3. My mom’s stir-fry formula.
If I have a flank steak or some boneless skinless chicken thighs (my go-to protein) in the freezer, I defrost them most of the way, slice or dice (easier to cut them when they’re still a tad frozen), and marinate with soy sauce, cornstarch, and crushed garlic. One of my unpopular food opinions is that sometimes pressing garlic is Good. I kept my mom’s cast-aluminum garlic press when she died. It’s Swiss, the brand is Susi, and it has tiny holes and is very well designed, and she got it when she got married in 1967. It finally gave out after about 48 years of heavy use and I tracked down the same brand on eBay. It smashes the garlic just perfectly, especially for this extremely simple recipe.
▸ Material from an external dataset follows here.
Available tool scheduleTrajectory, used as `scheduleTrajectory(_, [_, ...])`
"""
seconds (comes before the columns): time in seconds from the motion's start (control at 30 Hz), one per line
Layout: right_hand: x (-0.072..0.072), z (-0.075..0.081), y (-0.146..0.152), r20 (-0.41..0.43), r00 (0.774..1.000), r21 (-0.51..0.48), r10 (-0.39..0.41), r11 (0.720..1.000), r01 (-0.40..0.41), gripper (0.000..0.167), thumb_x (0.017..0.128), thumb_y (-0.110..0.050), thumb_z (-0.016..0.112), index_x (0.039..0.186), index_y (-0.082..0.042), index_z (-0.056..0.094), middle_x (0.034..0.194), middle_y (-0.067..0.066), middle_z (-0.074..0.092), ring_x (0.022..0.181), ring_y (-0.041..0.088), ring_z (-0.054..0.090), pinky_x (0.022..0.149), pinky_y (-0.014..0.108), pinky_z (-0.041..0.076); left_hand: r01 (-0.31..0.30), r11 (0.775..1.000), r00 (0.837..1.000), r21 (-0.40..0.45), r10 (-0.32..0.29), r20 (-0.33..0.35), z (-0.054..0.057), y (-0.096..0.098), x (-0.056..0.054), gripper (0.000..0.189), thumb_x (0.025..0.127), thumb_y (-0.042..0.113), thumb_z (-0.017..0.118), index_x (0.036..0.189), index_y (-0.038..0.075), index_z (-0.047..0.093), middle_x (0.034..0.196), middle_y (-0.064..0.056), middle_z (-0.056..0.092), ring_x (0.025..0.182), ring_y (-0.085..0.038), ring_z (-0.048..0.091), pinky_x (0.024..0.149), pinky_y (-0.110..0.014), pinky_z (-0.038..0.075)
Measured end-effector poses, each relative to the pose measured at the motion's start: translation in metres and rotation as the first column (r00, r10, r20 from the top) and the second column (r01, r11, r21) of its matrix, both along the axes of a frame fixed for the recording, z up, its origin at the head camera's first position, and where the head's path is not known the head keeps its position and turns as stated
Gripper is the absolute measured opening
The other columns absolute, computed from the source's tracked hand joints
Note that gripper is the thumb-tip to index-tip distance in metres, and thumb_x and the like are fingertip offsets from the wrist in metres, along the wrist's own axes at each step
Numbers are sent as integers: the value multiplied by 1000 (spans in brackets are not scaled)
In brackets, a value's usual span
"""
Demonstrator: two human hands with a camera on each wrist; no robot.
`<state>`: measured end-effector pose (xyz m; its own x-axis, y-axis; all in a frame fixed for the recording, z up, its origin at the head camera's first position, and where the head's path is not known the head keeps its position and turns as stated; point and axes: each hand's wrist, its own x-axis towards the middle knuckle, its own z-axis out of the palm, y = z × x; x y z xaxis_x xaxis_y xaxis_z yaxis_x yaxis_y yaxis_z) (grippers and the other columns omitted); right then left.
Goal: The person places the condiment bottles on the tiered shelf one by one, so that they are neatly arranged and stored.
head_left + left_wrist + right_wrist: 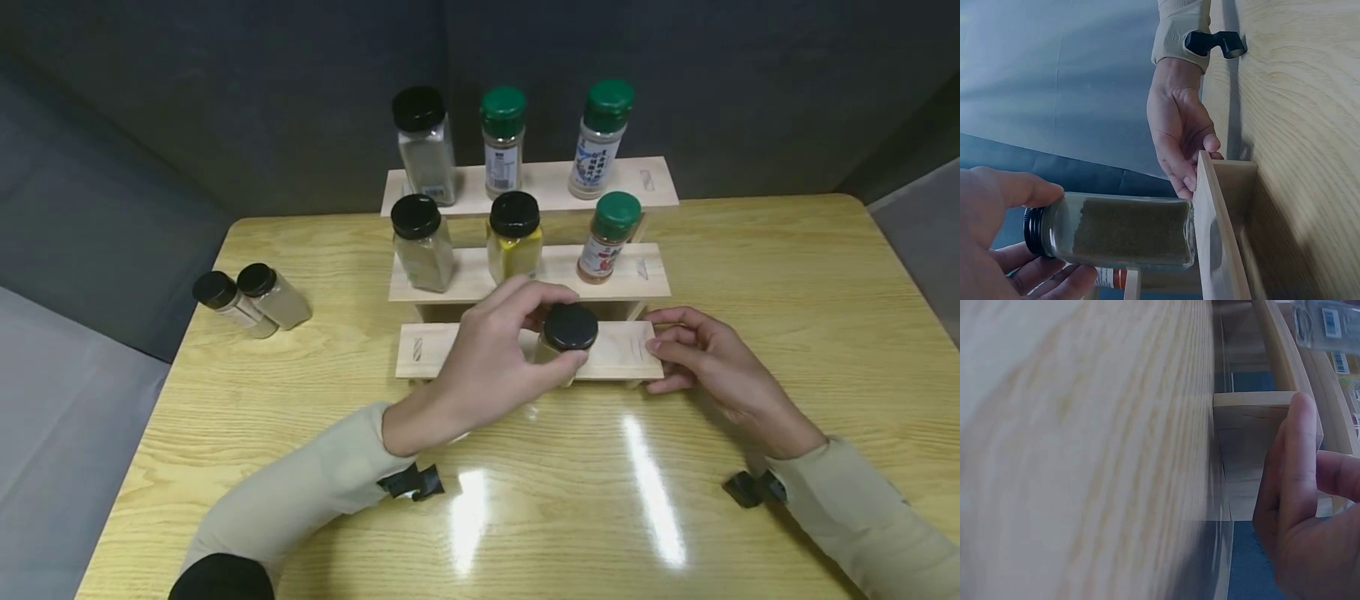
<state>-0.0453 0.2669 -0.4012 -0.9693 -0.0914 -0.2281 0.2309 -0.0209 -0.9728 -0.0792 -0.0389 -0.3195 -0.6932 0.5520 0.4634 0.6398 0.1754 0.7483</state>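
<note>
My left hand [491,358] grips a black-lidded glass spice jar [1125,231] near its lid, thumb on one side and fingers on the other. Greyish-green powder fills most of the jar. It is upright over the lowest step of a three-step wooden spice rack [621,346], its base at or very close to the board. At the right end of that step, my right hand [705,358] holds the board's edge, thumb on top and fingers by the end and underside. In the right wrist view, fingers [1300,469] lie against the rack's end.
Black-lidded jars [427,254] and a green-capped shaker [600,250] stand on the middle step. Another black-lidded jar [429,162] and two green-capped shakers [504,154] are on the top step. Two black-lidded jars [283,300] lean together at the left of the wood-grain table [337,500].
</note>
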Motion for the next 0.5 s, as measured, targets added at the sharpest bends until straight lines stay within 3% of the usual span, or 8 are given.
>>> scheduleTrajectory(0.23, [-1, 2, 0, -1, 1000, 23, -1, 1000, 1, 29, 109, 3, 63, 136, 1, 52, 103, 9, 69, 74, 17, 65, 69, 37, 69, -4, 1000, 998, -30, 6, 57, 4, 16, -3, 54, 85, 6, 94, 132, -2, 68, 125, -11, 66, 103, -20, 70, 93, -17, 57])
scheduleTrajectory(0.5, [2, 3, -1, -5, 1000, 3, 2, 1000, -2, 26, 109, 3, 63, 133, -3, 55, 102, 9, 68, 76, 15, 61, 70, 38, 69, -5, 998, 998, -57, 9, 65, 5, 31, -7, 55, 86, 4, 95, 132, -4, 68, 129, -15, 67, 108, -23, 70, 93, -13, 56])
Anyway, leave the meat to tenderize with the soy and cornstarch for a while, then cook over high heat and throw in whatever veggies you have at the end to cook lightly. (I love this with mushrooms but I quarter those and cook them until reeeaaaally brown before I add the meat, for better flavor.) I don’t really bother to do a sauce here in the stir-fry—I like it super simple and my kids are always happy with this dinner.
4. Caramelized tofu.
I like to keep a couple of packs of firm tofu in the fridge because they last and are easy to turn into dinner. What I usually do is press them, cut into little batons (so satisfying the way the tofu all stays in a block until it’s all cut and then separates neatly), saute with some sliced shallots if I have them, and sprinkle with a little bit of brown sugar to get it to brown and crisp. Add green beans to soften or whatever other veg you like, lime juice, a little fish sauce or soy sauce if you don’t have fish sauce, and serve with rice noodles or over rice. I like to add fresh herbs (cilantro or basil) if I have them. This has been my go-to (or maybe my go-tofu???) for a while, but recently I heard the good news about the shaking tofu from Vietnamese Food Any Day by Andrea Nguyen, which was recently the Edible Cookbook Club pick, and it might have a new convert. In any case, add rice and you’ve got dinner.
5. Lettuce wraps.
Speaking of Vietnamese Food Any Day, I recently tried a recipe from it that is already in the rotation for those “oh, god, what am I going to do with this pound of ground beef” which do happen: curry-scented beef lettuce wraps. (For other solutions, see also: tacos, chili, “meatzza”—basically meatloaf baked flat with tomato sauce and cheese on top, which blew my children’s tiny minds.) The basic principle is of them that you mix a little curry powder and some chopped peanuts in with ground beef for little patties. These caused my nine-year-old to spontaneously say, “Mom, these are really good!” the night I made them. I didn’t really have the right kind of lettuce so I served them as sliders, sort of a twist on banh mi. I love a lettuce wrap, though, and the kind where the beef gets cooked up with soy and sesame oil and a little bean sauce and combined with something crunchy (water chestnuts, peanuts again, whatever you’ve got) are also a hit at my house.
Don’t forget: it’s also okay to cop out.
There’s five, with a few bonus ideas thrown in, but my parting words would be: do not forget omelets, grilled cheese sandwiches when you’re really wrung out, or the lowly quesadilla. Will these feel like a little bit of a cop-out? You bet! But in a world where children wish to eat every single night and dinner—and with it a chance to cook something more interesting—will always come around again tomorrow, sometimes a copout is the best way to get everyone fed and move on to the really important part of the evening: bedtime.